Da “Hillary corrotta” a “Biden corrotto” la strada è breve e passa per gli stessi nomi e siti del 2016
Fox News, Breitbart e oltre. Il ruolo dei media conservatori nella diffusione delle accuse all'ex vice presidente fa presagire una campagna elettorale per il 2020 molto simile alla precedente
Se tiri i fili dell’accanimento di Donald Trump sulla famiglia Biden e l’Ucraina ti ritrovi immerso negli stessi nomi, siti e organizzazioni che hanno contribuito alla manipolazione informativa delle elezioni del 2016. Per esempio: una delle fonti principali delle accuse ai Biden è il Government Accountability Institute (GAI), un centro fondato nel 2012 da Steve Bannon, architetto del trumpismo, finanziato da Robert Mercer, uno dei principali sostenitori della campagna presidenziale di Trump e presieduto da Peter Schweizer, editor at large di Breitbart. Il New Yorker ha mandato un’email a Bannon chiedendogli quanto conta il GAI nello scandalo Biden e lui ha risposto: “E’ cruciale”. Schweizer ha pubblicato nel 2015 un libro intitolato “Clinton Cash” in cui, tra le altre cose, si dice che Hillary Clinton aveva messo a repentaglio la sicurezza nazionale trafficando con la Russia in miniere di uranio per avere in cambio fondi destinati alla Clinton Foundation.

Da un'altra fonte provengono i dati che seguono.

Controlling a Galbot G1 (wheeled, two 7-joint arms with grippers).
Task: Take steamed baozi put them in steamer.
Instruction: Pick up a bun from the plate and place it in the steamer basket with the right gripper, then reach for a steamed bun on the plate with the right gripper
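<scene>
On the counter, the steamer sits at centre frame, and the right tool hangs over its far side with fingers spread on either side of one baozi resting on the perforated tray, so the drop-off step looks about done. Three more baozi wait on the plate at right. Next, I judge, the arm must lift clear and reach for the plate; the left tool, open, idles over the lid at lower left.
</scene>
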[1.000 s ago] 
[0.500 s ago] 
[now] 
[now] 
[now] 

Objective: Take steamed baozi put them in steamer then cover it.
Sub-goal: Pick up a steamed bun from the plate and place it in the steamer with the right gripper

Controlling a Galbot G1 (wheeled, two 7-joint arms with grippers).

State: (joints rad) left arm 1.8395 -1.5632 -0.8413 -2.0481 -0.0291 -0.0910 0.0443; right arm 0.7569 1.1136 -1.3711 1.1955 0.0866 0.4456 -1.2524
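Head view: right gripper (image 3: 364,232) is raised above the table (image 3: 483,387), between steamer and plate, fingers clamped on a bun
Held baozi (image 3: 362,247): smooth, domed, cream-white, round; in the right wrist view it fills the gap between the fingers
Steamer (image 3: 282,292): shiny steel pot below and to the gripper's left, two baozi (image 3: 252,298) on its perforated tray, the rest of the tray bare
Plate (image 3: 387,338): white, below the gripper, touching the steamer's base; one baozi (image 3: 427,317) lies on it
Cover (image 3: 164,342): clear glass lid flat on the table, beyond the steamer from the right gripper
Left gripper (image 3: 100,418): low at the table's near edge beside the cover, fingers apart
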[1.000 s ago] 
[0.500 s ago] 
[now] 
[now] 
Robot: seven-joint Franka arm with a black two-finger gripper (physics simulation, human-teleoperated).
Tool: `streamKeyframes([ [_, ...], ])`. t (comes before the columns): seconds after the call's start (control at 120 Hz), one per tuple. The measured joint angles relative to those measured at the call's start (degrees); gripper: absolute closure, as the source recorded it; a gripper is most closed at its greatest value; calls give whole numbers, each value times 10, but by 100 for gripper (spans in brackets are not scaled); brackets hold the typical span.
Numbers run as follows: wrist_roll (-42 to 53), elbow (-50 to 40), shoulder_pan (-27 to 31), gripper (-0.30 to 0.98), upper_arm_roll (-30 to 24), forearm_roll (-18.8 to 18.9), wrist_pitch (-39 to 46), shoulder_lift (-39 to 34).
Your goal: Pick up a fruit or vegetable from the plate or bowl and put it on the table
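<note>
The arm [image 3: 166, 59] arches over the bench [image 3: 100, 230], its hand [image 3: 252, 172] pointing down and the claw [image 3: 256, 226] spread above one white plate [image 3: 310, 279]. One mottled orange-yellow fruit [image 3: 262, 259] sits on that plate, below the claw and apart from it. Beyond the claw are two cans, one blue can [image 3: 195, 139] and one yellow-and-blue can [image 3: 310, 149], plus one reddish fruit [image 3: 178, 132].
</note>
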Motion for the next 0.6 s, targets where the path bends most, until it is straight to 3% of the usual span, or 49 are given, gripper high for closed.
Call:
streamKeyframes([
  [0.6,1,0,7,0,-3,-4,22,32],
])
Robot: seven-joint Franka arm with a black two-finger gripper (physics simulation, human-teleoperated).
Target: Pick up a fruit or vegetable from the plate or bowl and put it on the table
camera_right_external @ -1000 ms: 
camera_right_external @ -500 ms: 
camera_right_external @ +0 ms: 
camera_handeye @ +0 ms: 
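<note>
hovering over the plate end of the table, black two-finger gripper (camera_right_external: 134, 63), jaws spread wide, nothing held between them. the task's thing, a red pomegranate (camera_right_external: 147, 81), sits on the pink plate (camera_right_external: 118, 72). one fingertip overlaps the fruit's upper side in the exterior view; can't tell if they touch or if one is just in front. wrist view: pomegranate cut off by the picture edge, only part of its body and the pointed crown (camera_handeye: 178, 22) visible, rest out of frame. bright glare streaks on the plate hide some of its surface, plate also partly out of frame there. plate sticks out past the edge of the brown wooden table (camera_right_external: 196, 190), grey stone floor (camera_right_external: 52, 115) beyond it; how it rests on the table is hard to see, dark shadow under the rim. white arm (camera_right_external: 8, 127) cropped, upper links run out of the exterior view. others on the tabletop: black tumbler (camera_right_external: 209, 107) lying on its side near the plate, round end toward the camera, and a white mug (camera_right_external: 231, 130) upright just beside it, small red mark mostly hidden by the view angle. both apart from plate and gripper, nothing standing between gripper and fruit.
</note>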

Ancora nel 2017, quando ormai la Clinton “corrotta” aveva perso le elezioni, Sean Hannity, anchorman di Fox News, definiva quella storia “il più grande scandalo di sempre che coinvolge la Russia”. Nel marzo del 2018, Schweizer ha pubblicato un altro libro, “Secret Empires”, nel quale un capitolo è dedicato ai conflitti di interesse di Hunter Biden, figlio dell’ex presidente Joe, in Ucraina (un altro capitolo parla degli accordi di Hunter in Cina). Il libro è stato presentato e commentato più volte su Fox News ed è diventato nella primavera di quest’anno la fonte di una serie di articoli pubblicati da John Solomon, giornalista formatosi al Washington Post che negli ultimi anni ha lavorato per alcuni media conservatori – oggi è vicepresidente di The Hill, dove ha pubblicato i suoi articoli sull’Ucraina e sui Biden. In un articolo del primo aprile scorso – intitolato: “L’incubo ucraino di Biden 2020” – Solomon cita esplicitamente il libro di Schweizer: durante il mese di aprile, i due, Solomon e Schweizer, sono apparsi ripetutamente su Fox News a parlare di Ucraina e di Biden, e quando lo stesso Hannity ha discusso della questione nella sua trasmissione, Trump ha tuittato un riferimento all’articolo di Solomon; Donald Trump Jr ha tuittato il link di un articolo del Daily Wire, un media conservatore, che riprendeva la storia di Solomon; Rudy Giuliani, avvocato personale di Trump, ha iniziato a chiedere, in diretta su Fox News, che il dipartimento di Giustizia guidato da William Barr investigasse il ruolo dei leader democratici in Ucraina (nel giorno in cui Biden si è candidato alle primarie del Partito democratico, il 25 aprile scorso, Trump, intervistato da Hannity su Fox News, ha detto: “Immagino che Barr voglia vedere di che si tratta”). Nel giro di qualche settimana, la discussione sui Biden e l’Ucraina era ormai finita sui grandi giornali, mentre Giuliani iniziava i suoi viaggi in Ucraina con tweet collegati di aggiornamento, Trump diceva (secondo il whistleblower che ha denunciato la telefonata “do me a favor” al presidente ucraino) che avrebbe accettato materiale compromettente sui suoi rivali politici da potenze straniere e pure Barr iniziava le sue visite segrete da altri paesi alleati, compresa l’Italia.
Quel che è accaduto dopo lo stiamo scoprendo, è materia di impeachment, ma come scrive Jane Mayer sul New Yorker la teoria del complotto sulla corruzione di Biden in Ucraina è stata creata e divulgata dagli stessi gruppi che avevano creato le storie sulla corruzione di Hillary, quelle per cui i sostenitori di Trump gridavano ai suoi comizi: mandiamola in galera. Paul Barrett, autore di uno studio intitolato “La disinformazione e le elezioni del 2020” dice che “non c’è un meccanismo efficace per strappare via la disinformazione” e che “non stiamo facendo nulla” al riguardo. La campagna elettorale del 2020 sarà molto simile a quella del 2016, insomma, a meno che non sia lo stesso Trump, questa volta, a rimanere impigliato, a cadere vittima della sua stessa disinformazione.